* [COLLECTED DATA]
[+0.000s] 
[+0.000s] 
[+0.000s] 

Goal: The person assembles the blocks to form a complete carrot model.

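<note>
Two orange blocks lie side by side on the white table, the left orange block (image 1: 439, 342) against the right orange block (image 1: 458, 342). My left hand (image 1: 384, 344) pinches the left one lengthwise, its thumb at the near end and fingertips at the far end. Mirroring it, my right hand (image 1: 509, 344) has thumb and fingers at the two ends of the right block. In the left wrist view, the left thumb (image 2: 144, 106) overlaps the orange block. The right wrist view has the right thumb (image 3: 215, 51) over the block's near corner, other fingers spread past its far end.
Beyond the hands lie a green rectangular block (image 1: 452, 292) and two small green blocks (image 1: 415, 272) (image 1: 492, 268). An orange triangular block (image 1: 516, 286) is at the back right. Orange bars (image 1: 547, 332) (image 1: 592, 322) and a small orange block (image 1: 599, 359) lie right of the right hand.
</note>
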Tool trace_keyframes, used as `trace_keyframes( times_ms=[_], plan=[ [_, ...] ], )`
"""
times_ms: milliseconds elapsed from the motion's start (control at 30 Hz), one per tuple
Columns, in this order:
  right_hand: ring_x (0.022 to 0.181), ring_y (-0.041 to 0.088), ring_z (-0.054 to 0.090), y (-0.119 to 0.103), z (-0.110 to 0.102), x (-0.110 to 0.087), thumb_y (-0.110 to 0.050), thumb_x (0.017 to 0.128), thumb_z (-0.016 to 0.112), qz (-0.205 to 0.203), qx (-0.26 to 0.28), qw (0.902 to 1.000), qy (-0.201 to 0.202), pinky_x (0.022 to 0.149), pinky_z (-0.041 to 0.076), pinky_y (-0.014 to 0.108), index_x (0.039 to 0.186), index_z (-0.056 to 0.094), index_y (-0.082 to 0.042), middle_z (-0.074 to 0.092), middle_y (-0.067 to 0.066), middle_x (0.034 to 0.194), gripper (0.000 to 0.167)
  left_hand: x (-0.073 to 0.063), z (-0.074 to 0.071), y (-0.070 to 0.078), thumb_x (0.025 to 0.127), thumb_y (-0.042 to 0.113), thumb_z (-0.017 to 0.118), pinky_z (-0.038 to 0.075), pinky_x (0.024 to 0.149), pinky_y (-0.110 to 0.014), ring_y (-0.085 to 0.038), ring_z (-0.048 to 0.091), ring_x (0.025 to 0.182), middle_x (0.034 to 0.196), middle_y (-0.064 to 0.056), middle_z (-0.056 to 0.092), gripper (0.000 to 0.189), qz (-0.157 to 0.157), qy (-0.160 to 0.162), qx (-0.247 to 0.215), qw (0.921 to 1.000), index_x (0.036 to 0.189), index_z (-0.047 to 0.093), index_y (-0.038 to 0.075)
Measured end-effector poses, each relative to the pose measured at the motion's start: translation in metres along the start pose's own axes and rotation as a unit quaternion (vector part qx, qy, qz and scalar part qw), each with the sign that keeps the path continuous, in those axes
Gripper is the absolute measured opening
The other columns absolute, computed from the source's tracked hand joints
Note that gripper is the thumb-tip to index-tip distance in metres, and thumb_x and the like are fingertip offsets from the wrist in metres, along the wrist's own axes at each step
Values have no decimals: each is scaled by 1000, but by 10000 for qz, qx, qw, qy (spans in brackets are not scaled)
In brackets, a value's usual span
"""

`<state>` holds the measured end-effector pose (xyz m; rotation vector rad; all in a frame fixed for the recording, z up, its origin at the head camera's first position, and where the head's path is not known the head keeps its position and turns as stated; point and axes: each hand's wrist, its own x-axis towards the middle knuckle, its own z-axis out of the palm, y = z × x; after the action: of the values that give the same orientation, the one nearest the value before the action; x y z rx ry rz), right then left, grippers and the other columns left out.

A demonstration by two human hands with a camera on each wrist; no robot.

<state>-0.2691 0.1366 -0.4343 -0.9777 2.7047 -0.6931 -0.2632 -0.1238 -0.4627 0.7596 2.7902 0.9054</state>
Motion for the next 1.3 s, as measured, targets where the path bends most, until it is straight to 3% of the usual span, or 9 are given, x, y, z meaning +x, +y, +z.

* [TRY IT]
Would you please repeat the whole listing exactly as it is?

* [FINAL ANSWER]
[+0.000s] 
[+0.000s] 
[+0.000s] 

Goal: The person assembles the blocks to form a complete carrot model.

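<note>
Two orange blocks lie side by side on the white table, the left orange block (image 1: 439, 342) against the right orange block (image 1: 458, 342). My left hand (image 1: 384, 344) pinches the left one lengthwise, its thumb at the near end and fingertips at the far end. Mirroring it, my right hand (image 1: 509, 344) has thumb and fingers at the two ends of the right block. In the left wrist view, the left thumb (image 2: 144, 106) overlaps the orange block. The right wrist view has the right thumb (image 3: 215, 51) over the block's near corner, other fingers spread past its far end.
Beyond the hands lie a green rectangular block (image 1: 452, 292) and two small green blocks (image 1: 415, 272) (image 1: 492, 268). An orange triangular block (image 1: 516, 286) is at the back right. Orange bars (image 1: 547, 332) (image 1: 592, 322) and a small orange block (image 1: 599, 359) lie right of the right hand.
</note>
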Tool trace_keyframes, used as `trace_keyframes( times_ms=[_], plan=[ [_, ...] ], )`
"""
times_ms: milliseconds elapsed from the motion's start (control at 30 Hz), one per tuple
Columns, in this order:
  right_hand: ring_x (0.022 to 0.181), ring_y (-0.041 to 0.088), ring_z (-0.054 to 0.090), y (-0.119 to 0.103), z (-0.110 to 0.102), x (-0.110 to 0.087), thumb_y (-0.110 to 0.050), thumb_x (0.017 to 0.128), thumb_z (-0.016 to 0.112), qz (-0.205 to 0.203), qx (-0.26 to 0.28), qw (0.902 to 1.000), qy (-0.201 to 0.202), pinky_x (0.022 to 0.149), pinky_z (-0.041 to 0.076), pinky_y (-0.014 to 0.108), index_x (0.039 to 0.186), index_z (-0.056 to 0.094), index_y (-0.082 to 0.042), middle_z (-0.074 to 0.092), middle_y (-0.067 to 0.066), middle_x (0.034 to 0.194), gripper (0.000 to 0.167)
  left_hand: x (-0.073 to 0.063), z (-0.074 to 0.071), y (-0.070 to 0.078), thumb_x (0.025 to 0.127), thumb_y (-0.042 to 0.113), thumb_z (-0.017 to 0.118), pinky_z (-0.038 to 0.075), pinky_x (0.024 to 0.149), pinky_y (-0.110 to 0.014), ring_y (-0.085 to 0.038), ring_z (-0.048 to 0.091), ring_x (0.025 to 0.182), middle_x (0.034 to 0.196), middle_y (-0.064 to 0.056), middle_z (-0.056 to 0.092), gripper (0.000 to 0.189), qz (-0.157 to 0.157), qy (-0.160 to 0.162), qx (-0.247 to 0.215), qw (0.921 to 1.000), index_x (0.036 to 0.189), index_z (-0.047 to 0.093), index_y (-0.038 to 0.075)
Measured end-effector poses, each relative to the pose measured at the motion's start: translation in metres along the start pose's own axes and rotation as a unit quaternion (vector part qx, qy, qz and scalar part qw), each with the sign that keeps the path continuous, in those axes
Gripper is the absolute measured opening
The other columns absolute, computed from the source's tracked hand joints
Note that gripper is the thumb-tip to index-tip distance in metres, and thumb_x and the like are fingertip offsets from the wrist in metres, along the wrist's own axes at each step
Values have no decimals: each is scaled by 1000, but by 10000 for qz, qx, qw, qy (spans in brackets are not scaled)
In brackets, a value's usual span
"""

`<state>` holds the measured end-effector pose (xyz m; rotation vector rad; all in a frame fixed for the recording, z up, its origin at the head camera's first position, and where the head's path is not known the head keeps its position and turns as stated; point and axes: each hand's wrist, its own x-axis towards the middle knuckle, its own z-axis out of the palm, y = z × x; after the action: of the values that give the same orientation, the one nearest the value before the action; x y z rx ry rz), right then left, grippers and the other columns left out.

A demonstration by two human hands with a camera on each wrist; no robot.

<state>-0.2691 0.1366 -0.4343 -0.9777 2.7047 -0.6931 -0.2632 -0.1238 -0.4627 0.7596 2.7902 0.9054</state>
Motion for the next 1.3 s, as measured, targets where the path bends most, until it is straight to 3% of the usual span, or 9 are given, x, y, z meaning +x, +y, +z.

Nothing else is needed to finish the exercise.